‘I don’t want to keep beating my head against a brick wall’: Local landlords sell properties, rent rising drastically
SPOKANE, Wash. — Some local landlords have gone over a year without rent and can’t keep up with stress and uncertainty that comes from maintaining rentals. Many are selling off properties they’ve owned for years, causing local rent to skyrocket for tenants.
Property values are on the rise in this booming city. In 2016, the median home price was $209,500. In 2020, it was $264,121. Now, it’s over $315,000. Local landlords have lost thousands of dollars during the eviction moratorium, and many see this time as a way to get off a sinking ship, selling off their rentals.
“We’re going to see more out of state investors taking over these properties, immediately moving these properties to market value, and that’s going to be a jump of hundred of dollars in many cases for tenants,” said Keith Kelley, a local landlord.
If someone else buys a rental, their mortgage will also be higher in this highly competitive market.
“Now, they’re buying it at the new rate and so if they’re not moving in and want to continue to be a landlord, of course the rent has to go up almost 40 or 50% for the business to even make sense,” said Daniel Klemme, the president of the Landlord Association of the Inland Northwest.
Another concern for rising rent comes down to large-scale investors having their eye on Spokane. They see how fast it’s growing and are buying up properties on the market and converting them to rentals for people moving in willing to pay more.
“We have all these people now wanting to move into Spokane from Seattle, Portland and California,” Kelley said. “It’s putting extra pressure on a market overburdened.”
Spokane has a housing shortage. The city doesn’t have enough homes to fill the demand for the amount of people moving in. The Spokane Association of Realtors says housing inventory is down 61% compared to last year. People who may be ready to buy and free up additional rental units can’t leave because the market is so competitive and homes are so expensive.

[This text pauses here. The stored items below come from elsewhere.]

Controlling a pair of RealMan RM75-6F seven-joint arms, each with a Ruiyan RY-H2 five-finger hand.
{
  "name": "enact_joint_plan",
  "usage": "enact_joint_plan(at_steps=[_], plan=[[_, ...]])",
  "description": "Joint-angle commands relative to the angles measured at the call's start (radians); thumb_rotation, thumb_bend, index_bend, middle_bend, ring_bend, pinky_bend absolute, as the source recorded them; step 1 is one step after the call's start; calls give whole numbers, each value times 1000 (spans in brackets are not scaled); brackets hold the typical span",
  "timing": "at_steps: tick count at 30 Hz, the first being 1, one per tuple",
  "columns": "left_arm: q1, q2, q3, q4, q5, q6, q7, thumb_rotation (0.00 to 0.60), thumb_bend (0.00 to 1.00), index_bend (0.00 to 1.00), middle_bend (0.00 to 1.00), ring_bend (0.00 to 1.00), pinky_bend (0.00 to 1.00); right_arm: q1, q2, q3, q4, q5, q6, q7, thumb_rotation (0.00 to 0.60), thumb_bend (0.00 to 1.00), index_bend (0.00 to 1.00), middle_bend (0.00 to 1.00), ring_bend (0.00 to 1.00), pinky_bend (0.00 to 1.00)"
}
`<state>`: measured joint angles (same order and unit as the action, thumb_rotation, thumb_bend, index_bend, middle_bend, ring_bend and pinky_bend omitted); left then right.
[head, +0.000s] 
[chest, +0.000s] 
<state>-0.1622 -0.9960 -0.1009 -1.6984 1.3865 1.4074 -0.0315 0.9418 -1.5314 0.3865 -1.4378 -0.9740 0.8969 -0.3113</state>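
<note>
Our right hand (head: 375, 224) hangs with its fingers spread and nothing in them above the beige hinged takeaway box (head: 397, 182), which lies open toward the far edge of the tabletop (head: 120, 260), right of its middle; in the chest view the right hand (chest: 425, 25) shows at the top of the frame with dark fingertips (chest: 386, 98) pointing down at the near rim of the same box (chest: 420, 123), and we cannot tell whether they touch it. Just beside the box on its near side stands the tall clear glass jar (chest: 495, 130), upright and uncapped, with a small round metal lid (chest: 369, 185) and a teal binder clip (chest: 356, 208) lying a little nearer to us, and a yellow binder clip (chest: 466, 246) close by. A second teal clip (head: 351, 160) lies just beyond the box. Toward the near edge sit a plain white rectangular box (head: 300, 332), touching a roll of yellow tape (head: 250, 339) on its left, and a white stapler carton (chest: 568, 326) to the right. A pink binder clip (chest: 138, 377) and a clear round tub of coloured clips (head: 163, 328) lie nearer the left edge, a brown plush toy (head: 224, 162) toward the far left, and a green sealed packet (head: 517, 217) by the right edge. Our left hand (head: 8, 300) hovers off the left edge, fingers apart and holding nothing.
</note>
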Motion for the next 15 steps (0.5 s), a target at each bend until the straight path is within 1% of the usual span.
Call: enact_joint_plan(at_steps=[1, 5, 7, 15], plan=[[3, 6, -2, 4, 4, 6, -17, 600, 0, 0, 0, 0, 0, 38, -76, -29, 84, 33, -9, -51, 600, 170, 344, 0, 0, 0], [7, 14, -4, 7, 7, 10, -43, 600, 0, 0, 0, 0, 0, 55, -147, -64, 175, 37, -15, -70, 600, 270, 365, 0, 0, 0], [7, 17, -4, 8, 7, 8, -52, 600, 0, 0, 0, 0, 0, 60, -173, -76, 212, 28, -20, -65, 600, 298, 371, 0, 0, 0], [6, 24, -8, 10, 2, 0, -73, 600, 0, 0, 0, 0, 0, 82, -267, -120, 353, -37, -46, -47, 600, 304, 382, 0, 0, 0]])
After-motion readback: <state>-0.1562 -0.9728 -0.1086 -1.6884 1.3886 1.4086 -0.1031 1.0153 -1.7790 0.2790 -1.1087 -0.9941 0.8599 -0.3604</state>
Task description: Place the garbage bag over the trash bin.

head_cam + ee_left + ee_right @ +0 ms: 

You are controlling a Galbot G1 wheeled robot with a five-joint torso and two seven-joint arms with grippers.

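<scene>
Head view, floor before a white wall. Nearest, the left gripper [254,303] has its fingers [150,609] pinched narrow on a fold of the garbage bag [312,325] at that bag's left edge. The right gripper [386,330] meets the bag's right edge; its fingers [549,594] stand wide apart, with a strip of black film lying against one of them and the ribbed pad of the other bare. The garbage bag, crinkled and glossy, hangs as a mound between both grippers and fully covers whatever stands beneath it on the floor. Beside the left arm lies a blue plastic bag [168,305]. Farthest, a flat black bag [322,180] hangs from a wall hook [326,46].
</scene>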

Kelley always thought he would be a landlord in the community. He has a passion for providing affordable housing. Even after the rent freeze was lifted, he hasn’t raised rent on any of his 100 tenants. Most pay under $700 to stay in one of his units, but he isn’t sure how long he’ll be able to stay in the business if more regulations and red tape make being a landlord too hard.
“If a landlord like me has to sell, those tenants aren’t going to find anything comparable to what they’re paying now, especially for the quality,” Kelley said. “I’m just looking at a lot of the changes being proposed at the state and local level and just thinking I don’t want to keep beating my head up against a brick wall on this stuff. It’s just extremely difficult.”